* [Your goal] Give only the number of lines in the following entries where "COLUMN" appears.

* [Data for this exercise]
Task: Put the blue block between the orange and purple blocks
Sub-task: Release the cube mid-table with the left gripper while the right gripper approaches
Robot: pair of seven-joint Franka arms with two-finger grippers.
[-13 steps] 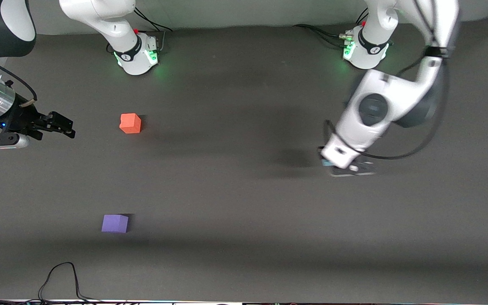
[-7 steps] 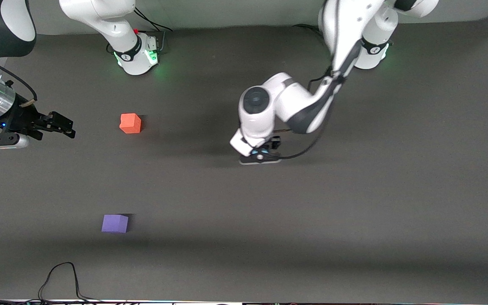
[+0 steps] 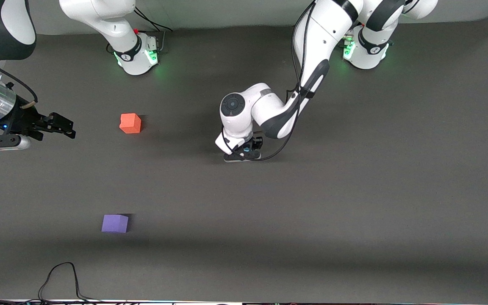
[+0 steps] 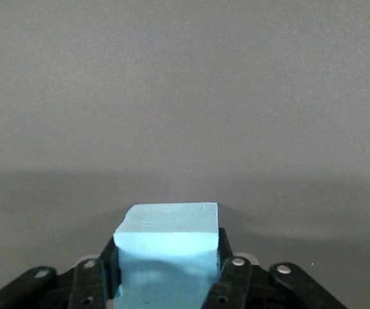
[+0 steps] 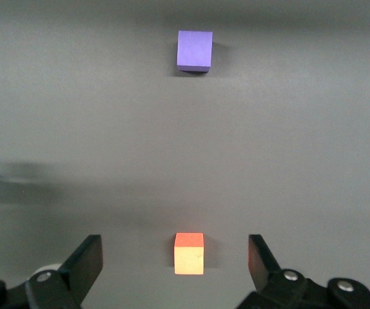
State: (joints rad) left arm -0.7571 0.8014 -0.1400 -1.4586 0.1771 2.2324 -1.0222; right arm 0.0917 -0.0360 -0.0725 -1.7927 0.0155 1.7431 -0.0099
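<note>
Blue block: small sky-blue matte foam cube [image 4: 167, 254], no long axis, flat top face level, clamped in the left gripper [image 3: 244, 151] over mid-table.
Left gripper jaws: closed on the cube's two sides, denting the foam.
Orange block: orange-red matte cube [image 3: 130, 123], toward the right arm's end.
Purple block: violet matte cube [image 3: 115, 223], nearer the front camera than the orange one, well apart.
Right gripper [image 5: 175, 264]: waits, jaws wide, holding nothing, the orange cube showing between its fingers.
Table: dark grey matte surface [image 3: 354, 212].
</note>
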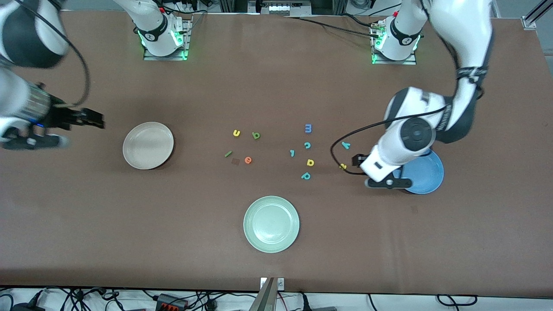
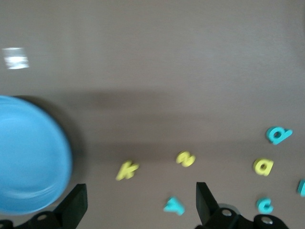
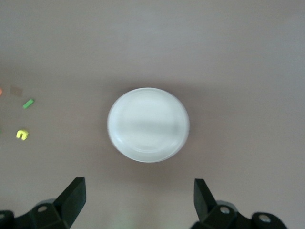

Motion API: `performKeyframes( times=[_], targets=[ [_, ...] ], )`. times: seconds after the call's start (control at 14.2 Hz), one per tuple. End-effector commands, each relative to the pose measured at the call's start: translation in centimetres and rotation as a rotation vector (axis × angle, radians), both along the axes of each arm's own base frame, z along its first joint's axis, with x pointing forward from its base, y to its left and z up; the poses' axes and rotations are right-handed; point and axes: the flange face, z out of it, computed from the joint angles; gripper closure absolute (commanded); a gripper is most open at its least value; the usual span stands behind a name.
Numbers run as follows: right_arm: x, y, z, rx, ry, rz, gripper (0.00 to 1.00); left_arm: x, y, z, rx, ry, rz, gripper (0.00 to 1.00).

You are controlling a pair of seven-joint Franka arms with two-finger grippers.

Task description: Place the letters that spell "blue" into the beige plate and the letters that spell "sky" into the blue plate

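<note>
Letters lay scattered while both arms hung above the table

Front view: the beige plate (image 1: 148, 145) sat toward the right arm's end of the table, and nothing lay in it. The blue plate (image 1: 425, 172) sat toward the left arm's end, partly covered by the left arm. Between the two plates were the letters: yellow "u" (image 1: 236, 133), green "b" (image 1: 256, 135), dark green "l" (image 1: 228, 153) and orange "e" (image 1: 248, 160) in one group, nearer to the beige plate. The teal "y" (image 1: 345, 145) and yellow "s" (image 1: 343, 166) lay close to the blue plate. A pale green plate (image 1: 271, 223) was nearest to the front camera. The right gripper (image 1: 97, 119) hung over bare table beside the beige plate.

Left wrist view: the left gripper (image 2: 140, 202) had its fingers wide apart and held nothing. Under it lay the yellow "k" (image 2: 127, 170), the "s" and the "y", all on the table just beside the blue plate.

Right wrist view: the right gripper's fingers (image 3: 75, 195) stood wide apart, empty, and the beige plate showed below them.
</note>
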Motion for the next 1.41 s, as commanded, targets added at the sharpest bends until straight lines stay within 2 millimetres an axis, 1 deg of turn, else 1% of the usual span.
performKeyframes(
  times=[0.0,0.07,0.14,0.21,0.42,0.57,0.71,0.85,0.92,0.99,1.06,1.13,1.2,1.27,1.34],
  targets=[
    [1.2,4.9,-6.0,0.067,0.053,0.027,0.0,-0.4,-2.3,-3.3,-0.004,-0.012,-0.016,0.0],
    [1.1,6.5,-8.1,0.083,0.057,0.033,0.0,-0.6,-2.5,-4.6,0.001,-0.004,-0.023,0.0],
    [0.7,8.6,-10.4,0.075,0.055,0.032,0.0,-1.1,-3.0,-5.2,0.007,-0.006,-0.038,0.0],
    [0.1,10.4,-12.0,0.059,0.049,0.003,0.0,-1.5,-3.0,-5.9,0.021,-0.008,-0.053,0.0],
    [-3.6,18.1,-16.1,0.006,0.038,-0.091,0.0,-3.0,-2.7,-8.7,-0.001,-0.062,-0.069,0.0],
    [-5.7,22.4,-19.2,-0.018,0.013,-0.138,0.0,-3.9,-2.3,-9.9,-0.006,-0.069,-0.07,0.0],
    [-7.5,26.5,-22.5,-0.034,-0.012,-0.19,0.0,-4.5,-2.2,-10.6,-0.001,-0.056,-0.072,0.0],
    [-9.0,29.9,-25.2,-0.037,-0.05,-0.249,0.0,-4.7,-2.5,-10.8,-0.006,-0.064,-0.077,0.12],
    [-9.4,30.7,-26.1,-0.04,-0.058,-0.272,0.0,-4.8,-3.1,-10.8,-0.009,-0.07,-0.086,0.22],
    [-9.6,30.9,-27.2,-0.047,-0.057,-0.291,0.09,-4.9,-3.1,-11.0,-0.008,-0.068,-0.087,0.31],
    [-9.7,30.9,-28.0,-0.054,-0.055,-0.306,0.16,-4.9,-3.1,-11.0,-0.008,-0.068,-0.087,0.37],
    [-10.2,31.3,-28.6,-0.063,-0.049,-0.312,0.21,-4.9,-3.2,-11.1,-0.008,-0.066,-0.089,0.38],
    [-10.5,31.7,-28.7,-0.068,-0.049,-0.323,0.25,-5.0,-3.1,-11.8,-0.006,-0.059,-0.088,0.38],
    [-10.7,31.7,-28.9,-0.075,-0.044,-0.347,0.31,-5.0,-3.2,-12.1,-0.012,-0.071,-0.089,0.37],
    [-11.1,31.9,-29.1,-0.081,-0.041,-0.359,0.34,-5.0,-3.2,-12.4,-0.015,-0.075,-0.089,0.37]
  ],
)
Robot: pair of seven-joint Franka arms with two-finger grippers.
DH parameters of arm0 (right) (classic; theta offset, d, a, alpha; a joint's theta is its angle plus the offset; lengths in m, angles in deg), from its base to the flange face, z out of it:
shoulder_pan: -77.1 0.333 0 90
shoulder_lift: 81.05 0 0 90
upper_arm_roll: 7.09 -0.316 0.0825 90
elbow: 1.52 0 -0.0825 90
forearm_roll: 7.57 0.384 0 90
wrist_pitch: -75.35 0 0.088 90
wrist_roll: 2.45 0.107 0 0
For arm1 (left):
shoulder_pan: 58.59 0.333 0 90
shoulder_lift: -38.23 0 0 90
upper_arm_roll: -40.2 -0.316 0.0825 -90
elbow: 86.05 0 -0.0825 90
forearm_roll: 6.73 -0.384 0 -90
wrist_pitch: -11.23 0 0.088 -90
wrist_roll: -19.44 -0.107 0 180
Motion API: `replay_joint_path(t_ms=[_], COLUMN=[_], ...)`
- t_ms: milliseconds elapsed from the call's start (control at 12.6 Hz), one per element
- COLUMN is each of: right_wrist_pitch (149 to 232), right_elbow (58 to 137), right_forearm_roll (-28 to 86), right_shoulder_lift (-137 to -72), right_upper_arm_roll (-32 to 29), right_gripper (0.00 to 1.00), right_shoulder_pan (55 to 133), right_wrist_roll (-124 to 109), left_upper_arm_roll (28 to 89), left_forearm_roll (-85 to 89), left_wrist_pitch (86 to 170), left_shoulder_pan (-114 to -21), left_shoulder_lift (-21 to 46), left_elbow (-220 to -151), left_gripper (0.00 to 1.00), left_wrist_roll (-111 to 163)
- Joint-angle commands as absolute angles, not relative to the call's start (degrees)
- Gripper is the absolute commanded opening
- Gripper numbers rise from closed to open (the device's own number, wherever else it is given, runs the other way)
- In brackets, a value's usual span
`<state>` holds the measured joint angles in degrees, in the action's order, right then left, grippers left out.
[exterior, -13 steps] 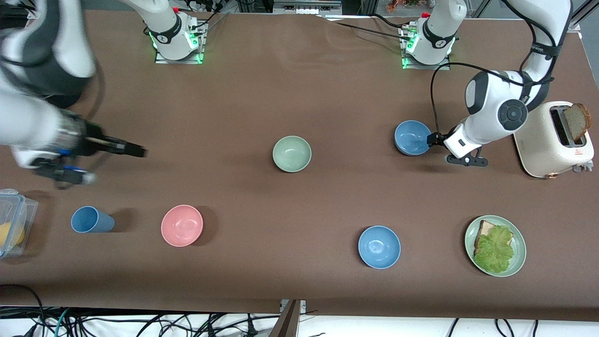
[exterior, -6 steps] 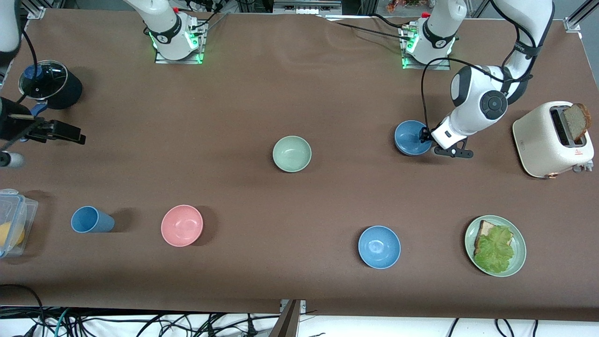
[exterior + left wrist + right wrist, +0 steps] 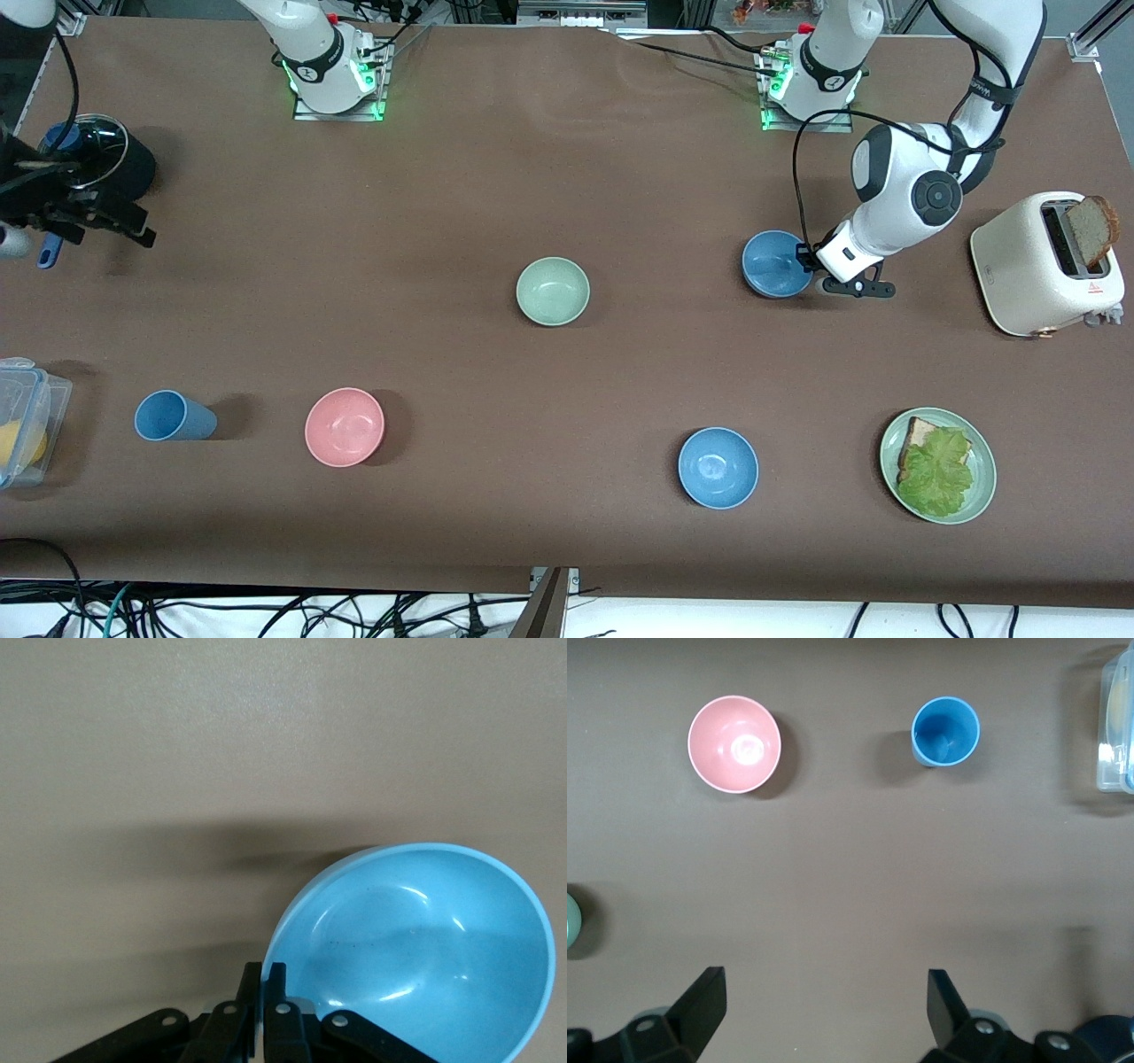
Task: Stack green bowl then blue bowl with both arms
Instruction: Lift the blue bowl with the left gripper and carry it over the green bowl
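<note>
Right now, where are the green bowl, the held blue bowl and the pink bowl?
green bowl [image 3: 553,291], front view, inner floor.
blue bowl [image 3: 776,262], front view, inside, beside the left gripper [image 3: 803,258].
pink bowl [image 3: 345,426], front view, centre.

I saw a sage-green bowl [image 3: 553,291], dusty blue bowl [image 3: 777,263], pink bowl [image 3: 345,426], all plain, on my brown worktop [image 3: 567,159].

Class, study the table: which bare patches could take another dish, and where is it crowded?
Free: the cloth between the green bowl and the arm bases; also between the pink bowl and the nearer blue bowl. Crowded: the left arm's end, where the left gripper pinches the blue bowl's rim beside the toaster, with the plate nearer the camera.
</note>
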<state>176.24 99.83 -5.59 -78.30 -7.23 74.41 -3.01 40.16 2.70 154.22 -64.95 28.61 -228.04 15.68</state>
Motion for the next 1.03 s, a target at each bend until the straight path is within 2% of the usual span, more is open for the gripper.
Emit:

* [Response to this task] 2